By 1979, the relationship between Vauxhall and Opel grew beyond sharing technologies, the companies were now sharing body shells, running gear and production lines.  The production of the Viva (and the  larger Victor) ended to be replaced by the same rangers in UK and Europe, just with different names and badges.  By the late 1990s, the names were aligned and the only difference now is the badge on the front.

In 1977, the San Fransico Bay Area Punk scene was developing led by The Dickies, The Germs, The Go-Gos.  Black Flag pushed the boundaries wit hthe development of Hardcore Punk (alongside similar developments on the East Coast where The Misfits were formed).
Punk in 1977 America remained an East Coast preserve with The Ramones, The Dead Boys and Richard Hell & The Voidoiods leading lights.  Add to that list Talking Heads, Blondie, Patti Smith and Television. and you can sort of see the frustration building on the West Coast.
Into the world of Hardcore Punk rode a band who could see beyond the "Destroy" rhetoric and stage-diving, and add a political element to the lyrics and (often un-noticed in the frenetic pace) some un-punk musical flourishes (soul, jazz, prog, r&b, rockabilly, whatever fitted the moment).

The Dead Kennedys formed in 1978 - East Bay Ray (guitar) found his bandmates via a newspaper advert, and was joined by Klaus Flouride (bass), Jello Biafra (vocals) on vocals, Ted (drums) and the simply named 6025 (aka Carlos Cadona, rhythm guitar).
They went straight into the demo studio and started picking up live gigs wherever they could.  Controversy was never far away as a result of their chosen name  - particularly when they were booked to play a show on the 15th anniversary of JFK's assassination.
Jello Biafra (never one to hide from an opinion) expalined that the band's name was not on attack on the presidential family, but a poetic explanation of the death of the American Dream.
6025 left the band just 8 months after joining, leaving East Bay Ray on sole guitar duties.  Their debut single "California Uber Alles" came soon after.  As a result of their name and reputation, finding a record label proved a fruitless task, so East Bay Ray and Jello Biafra formed their own Alternative Tentacles label for Dead Kennedy's product (they did eventually pick up distribution deals from IRS in the US and Cherry Red in the UK).
In short order, second single "Holiday In Cambodia" was released followed soon after by debut album 'Fresh Fruit For Rotting Vegetables'.
The album had more musical nous and tunes than it's contemporary hardcore Punk brethren, but it was in the UK where they were most successful rising to the higher reaches of the Indie Chart. 'Fresh Fruit ...' contained re-recordings of their previous 2 singles, and 1 more was single lifted -"Kill The Poor" - giving the Dead Kennedys a Number One single (on the UK Indie Chart).
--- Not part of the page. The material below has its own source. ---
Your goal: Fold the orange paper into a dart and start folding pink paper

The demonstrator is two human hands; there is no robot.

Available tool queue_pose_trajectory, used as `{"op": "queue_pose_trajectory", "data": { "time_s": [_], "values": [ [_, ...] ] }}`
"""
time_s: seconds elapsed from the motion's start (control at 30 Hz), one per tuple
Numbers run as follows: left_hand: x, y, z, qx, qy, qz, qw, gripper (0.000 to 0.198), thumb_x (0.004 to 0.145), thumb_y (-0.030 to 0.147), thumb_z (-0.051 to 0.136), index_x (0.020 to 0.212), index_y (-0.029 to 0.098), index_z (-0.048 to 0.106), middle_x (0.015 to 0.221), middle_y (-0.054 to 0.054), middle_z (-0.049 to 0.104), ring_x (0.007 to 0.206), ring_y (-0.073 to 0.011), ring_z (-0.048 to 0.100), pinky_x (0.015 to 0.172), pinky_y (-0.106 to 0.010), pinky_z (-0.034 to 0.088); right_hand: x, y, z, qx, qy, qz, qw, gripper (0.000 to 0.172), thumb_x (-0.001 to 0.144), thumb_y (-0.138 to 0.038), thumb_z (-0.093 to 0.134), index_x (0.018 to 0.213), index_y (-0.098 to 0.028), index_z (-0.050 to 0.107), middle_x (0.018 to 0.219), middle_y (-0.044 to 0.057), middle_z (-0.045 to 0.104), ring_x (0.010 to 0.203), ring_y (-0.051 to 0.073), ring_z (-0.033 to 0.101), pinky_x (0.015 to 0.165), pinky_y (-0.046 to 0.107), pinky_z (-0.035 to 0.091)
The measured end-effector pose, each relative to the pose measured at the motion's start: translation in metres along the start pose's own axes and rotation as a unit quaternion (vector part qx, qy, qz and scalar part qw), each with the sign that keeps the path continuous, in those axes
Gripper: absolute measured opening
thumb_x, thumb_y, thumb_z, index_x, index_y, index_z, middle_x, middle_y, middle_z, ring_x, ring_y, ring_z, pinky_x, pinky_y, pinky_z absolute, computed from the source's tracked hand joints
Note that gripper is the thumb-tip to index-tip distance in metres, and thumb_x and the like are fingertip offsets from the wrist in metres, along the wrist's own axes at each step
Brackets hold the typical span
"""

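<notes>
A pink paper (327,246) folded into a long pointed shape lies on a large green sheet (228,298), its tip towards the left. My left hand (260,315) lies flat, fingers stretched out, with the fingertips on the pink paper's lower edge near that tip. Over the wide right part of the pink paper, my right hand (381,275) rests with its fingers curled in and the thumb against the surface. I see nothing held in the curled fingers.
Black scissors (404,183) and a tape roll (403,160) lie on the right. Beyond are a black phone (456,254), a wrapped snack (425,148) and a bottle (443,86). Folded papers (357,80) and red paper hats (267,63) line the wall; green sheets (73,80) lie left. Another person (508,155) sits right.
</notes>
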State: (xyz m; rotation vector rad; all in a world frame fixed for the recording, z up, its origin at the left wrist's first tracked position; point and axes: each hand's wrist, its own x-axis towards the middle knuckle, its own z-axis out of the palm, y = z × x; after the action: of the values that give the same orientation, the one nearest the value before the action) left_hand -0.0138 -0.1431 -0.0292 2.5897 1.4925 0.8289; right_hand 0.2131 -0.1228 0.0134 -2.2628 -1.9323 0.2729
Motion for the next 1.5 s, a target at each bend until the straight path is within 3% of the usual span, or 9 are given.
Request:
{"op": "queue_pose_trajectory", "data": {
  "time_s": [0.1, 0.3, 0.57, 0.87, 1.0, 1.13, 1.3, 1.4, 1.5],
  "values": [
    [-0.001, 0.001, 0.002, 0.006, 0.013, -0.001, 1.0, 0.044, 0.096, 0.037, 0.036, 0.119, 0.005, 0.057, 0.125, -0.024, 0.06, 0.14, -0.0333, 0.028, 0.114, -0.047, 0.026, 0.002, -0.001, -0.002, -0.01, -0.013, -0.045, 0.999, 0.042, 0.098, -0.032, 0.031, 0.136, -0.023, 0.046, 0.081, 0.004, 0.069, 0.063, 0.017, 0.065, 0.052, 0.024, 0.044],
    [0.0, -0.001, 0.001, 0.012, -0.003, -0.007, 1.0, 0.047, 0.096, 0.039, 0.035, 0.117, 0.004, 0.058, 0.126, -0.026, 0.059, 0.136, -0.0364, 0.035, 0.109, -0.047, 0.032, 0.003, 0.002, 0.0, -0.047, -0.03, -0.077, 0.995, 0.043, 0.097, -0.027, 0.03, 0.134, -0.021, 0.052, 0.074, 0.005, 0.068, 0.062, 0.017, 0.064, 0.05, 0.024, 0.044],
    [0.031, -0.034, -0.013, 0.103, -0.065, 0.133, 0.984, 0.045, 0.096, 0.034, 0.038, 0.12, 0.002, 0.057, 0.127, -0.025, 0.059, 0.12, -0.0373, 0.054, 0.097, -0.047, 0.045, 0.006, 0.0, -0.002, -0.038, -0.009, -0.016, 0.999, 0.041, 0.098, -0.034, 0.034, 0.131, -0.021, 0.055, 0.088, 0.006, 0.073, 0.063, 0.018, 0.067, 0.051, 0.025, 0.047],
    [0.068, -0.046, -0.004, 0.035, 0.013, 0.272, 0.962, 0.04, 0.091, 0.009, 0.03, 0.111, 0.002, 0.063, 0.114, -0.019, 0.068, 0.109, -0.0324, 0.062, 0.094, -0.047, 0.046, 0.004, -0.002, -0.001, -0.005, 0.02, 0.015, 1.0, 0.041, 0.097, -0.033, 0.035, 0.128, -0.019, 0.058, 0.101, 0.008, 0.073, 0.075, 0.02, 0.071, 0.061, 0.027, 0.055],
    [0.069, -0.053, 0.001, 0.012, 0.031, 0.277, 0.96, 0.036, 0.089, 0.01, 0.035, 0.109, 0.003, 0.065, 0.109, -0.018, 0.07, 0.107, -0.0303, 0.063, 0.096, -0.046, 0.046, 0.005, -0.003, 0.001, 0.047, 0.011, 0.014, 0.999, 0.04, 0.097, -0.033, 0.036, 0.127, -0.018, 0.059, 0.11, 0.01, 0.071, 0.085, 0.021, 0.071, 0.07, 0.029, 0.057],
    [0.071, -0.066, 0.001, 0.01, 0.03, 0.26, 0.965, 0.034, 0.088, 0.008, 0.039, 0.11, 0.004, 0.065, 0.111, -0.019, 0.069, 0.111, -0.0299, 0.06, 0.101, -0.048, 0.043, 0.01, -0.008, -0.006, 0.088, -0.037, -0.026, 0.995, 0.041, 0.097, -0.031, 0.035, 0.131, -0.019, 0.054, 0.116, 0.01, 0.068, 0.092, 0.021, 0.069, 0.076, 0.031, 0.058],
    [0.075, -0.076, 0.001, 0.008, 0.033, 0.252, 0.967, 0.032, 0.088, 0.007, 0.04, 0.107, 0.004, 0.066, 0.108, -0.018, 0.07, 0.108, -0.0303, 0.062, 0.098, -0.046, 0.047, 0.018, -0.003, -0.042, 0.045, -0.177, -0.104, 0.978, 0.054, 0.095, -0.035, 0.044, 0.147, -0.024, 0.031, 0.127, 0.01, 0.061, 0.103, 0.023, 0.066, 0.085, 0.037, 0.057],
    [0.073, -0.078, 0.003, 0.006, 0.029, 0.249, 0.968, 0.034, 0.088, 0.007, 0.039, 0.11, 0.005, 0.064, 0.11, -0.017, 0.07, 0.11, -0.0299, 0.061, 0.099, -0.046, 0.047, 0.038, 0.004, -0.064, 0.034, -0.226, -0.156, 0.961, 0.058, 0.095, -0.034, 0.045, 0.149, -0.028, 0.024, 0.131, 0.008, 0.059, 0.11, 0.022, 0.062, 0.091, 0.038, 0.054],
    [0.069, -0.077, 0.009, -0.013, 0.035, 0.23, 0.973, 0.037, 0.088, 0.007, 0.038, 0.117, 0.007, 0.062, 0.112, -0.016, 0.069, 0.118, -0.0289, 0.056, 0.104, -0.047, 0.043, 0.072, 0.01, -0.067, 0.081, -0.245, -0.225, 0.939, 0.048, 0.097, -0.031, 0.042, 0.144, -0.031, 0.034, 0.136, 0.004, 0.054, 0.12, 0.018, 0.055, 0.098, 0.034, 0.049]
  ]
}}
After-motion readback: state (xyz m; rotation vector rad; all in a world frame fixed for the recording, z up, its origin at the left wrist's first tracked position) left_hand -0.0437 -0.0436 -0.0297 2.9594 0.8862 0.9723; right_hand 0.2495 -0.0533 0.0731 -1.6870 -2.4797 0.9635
Nestling at the end of the album was a 1964 song that has a literal translation of Long Live The Meadows.  That title sounds like it should be a hymn, so "Viva Las Vegas" has more of a romantic ring to it.  The song written for the 1964 Elvis Presley film celebrates the bright lit city built so Frank, Sammy, Dean and other Rat Pack guests could get away from it all and drink, gamble and entertain.
The song is a celebration of the city, but after the satire and politicking (and some slight lyrical tweaks) the Dead Kennedys reading gives with a slightly different, less celebratory feel.